Kelly Thomas, Xia Song, Lu Jieyu, Zhang Yingkai
Department of Chemistry, New York University, New York, New York 10003, United States.
Simons Center for Computational Physical Chemistry at New York University, New York, New York 10003, United States.
J Chem Inf Model. 2025 Apr 28;65(8):3990-3998. doi: 10.1021/acs.jcim.5c00051. Epub 2025 Apr 8.
Deep learning has revolutionized difficult tasks in chemistry and biology, yet existing language models often treat these domains separately, relying on concatenated architectures and independently pretrained weights. These approaches fail to fully exploit the shared atomic foundations of molecular and protein sequences. Here, we introduce T5ProtChem, a unified model based on the T5 architecture, designed to simultaneously process molecular and protein sequences. Using a new pretraining objective, ProtiSMILES, T5ProtChem bridges the molecular and protein domains, enabling efficient, generalizable protein-chemical modeling. The model achieves a state-of-the-art performance in tasks such as binding affinity prediction and reaction prediction, while having a strong performance in protein function prediction. Additionally, it supports novel applications, including covalent binder classification and sequence-level adduct prediction. These results demonstrate the versatility of unified language models for drug discovery, protein engineering, and other interdisciplinary efforts in computational biology and chemistry.

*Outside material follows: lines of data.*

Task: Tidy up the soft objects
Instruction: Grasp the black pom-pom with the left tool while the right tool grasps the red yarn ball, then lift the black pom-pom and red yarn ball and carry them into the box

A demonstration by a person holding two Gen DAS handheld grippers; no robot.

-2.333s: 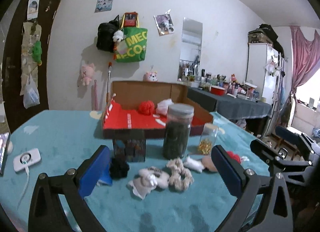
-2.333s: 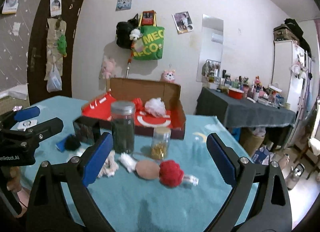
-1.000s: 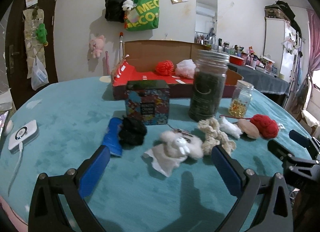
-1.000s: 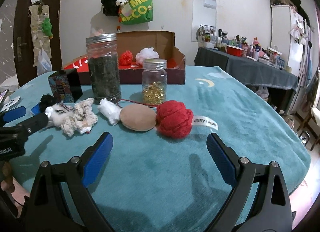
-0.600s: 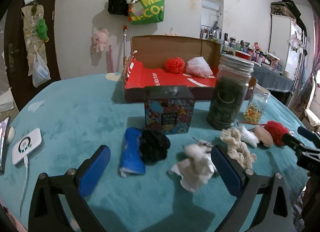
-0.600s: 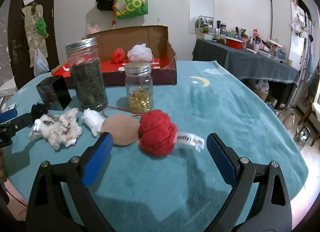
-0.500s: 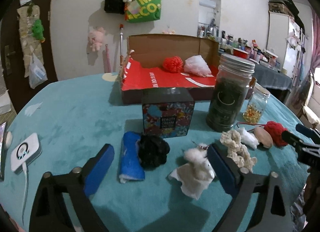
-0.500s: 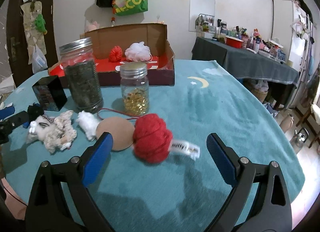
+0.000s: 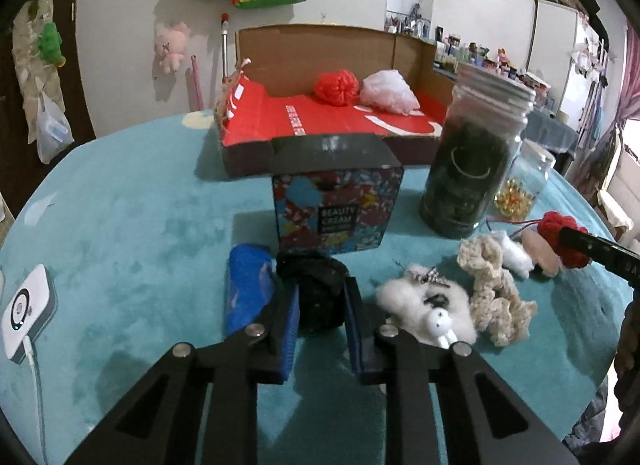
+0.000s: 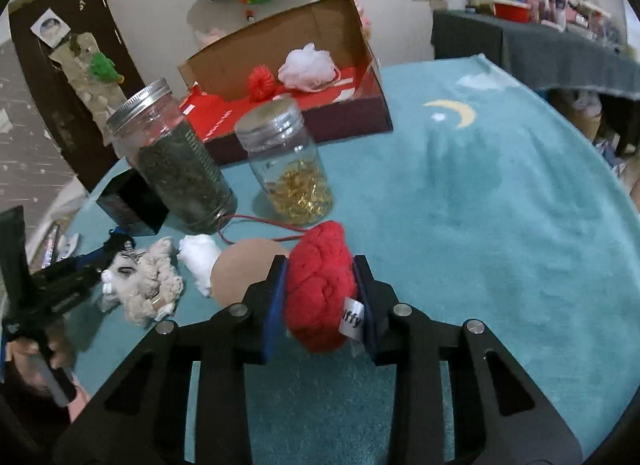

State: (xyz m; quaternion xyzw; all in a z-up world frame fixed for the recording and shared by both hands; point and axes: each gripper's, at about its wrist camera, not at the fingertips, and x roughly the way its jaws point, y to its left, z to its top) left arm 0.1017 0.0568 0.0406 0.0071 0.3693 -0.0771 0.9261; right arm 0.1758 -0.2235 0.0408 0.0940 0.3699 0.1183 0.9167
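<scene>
On the teal tablecloth lies a row of soft items. My left gripper (image 9: 320,297) is shut on the black fluffy ball (image 9: 312,273), with a blue folded cloth (image 9: 246,289) just left of it. To its right lie a white plush (image 9: 424,305) and a cream crochet scrunchie (image 9: 492,297). My right gripper (image 10: 320,277) is closing its jaws, and its blue pads press both sides of the red knitted ball (image 10: 316,313) with a white tag. A tan round pad (image 10: 244,269) and a white puff (image 10: 198,257) lie left of that ball.
Behind the row stand a patterned cream box (image 9: 336,209), a tall dark jar (image 9: 468,169) and a small jar of gold bits (image 10: 292,169). Further back an open cardboard box (image 9: 304,53) holds a red pompom (image 9: 336,87) and a white mesh puff (image 9: 388,95). A white device (image 9: 26,305) lies at the left edge.
Both grippers came forward to the row and went from wide open to closed: the left onto the black ball, the right onto the red knitted ball.
</scene>
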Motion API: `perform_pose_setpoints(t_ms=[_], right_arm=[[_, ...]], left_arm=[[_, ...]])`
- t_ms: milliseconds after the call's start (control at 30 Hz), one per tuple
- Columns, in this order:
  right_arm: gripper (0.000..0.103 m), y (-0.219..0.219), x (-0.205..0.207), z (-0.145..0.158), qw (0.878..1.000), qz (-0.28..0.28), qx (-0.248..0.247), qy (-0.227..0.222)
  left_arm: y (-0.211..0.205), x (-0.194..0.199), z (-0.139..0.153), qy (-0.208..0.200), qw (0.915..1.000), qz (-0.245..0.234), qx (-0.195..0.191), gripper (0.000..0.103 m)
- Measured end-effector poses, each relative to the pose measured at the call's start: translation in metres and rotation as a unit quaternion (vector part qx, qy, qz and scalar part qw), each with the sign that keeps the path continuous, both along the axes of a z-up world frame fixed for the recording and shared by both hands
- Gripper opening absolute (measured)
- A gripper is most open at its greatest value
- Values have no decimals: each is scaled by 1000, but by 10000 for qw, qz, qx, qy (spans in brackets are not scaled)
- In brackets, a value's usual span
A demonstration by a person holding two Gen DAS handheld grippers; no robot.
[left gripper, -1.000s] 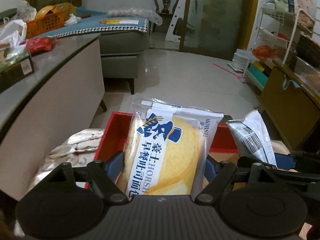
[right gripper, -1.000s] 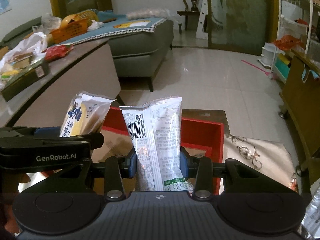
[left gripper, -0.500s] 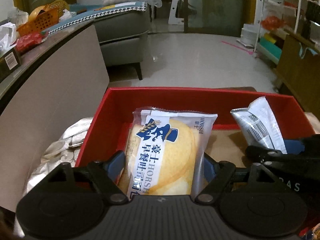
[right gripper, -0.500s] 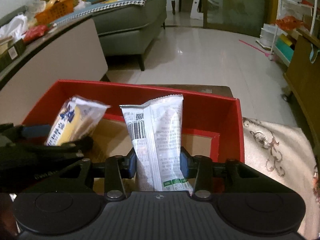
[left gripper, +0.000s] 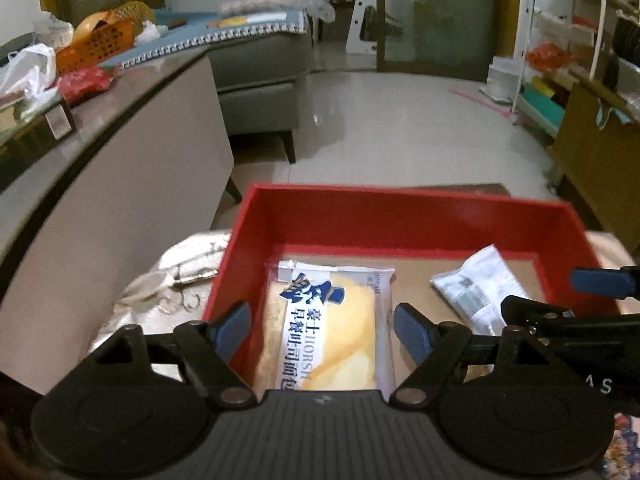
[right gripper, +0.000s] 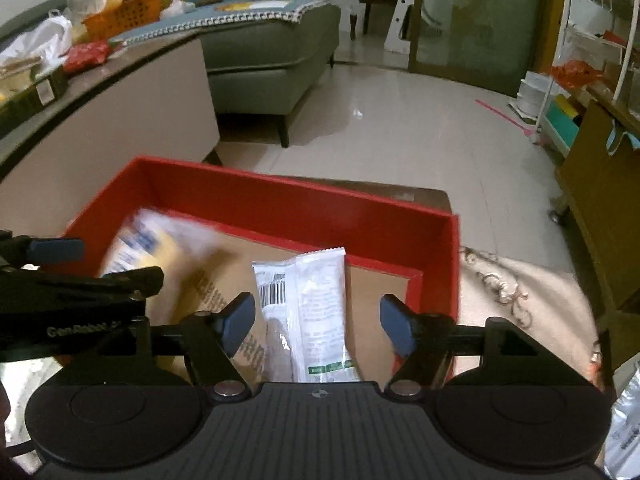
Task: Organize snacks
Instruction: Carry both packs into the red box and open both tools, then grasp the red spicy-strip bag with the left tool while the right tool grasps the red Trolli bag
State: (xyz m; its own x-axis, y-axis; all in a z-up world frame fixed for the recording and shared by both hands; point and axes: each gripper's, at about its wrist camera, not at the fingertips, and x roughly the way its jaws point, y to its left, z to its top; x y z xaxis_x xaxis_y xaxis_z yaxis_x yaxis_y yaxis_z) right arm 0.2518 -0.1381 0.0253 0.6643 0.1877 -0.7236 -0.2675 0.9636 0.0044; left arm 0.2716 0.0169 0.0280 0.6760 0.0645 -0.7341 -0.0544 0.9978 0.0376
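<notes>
On the far left, a cluttered counter [left gripper: 120,92] curves away, well apart from the work. Nearer, a patterned cloth [left gripper: 172,276] covers the worktop, and on it stands the red box [left gripper: 400,204].

The left gripper [left gripper: 322,330] hangs over the box's left part. Its fingers [left gripper: 234,330] stand wide, with a gap showing on each side of the bread packet [left gripper: 332,328], so nothing is gripped. The packet lies flat on the box's cardboard floor, its long axis running along the line the gripper points, the far end toward the box's back wall.

To the right, the white snack packet [right gripper: 308,312] lies on the same floor in the right part of the box, also lengthways to the gripper above it. The right gripper [right gripper: 318,324] is opening, its fingers [right gripper: 394,328] clear of the wrapper on both sides; the packet is between them but not pressed.

Both packets appear delivered, so the next move is probably a withdrawal. What matters is that each packet lies directly below and between its own fingers, so a lift straight up and back should clear them without dragging a wrapper. At the right edge of the right wrist view, another silvery packet [right gripper: 624,428] lies outside the box, nearest the right hand.
</notes>
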Motion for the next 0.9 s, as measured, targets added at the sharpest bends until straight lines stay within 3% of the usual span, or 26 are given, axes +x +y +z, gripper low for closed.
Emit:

深度学习彻底改变了化学和生物学中的难题,但现有的语言模型通常将这些领域分开处理,依赖于拼接架构和独立预训练的权重。这些方法未能充分利用分子和蛋白质序列共有的原子基础。在此,我们引入了T5ProtChem,这是一种基于T5架构的统一模型,旨在同时处理分子和蛋白质序列。通过使用一种新的预训练目标ProtiSMILES,T5ProtChem架起了分子和蛋白质领域之间的桥梁,实现了高效、可推广的蛋白质-化学建模。该模型在结合亲和力预测和反应预测等任务中取得了领先的性能,同时在蛋白质功能预测方面也表现出色。此外,它还支持新的应用,包括共价结合剂分类和序列水平加合物预测。这些结果证明了统一语言模型在药物发现、蛋白质工程以及计算生物学和化学中的其他跨学科研究中的通用性。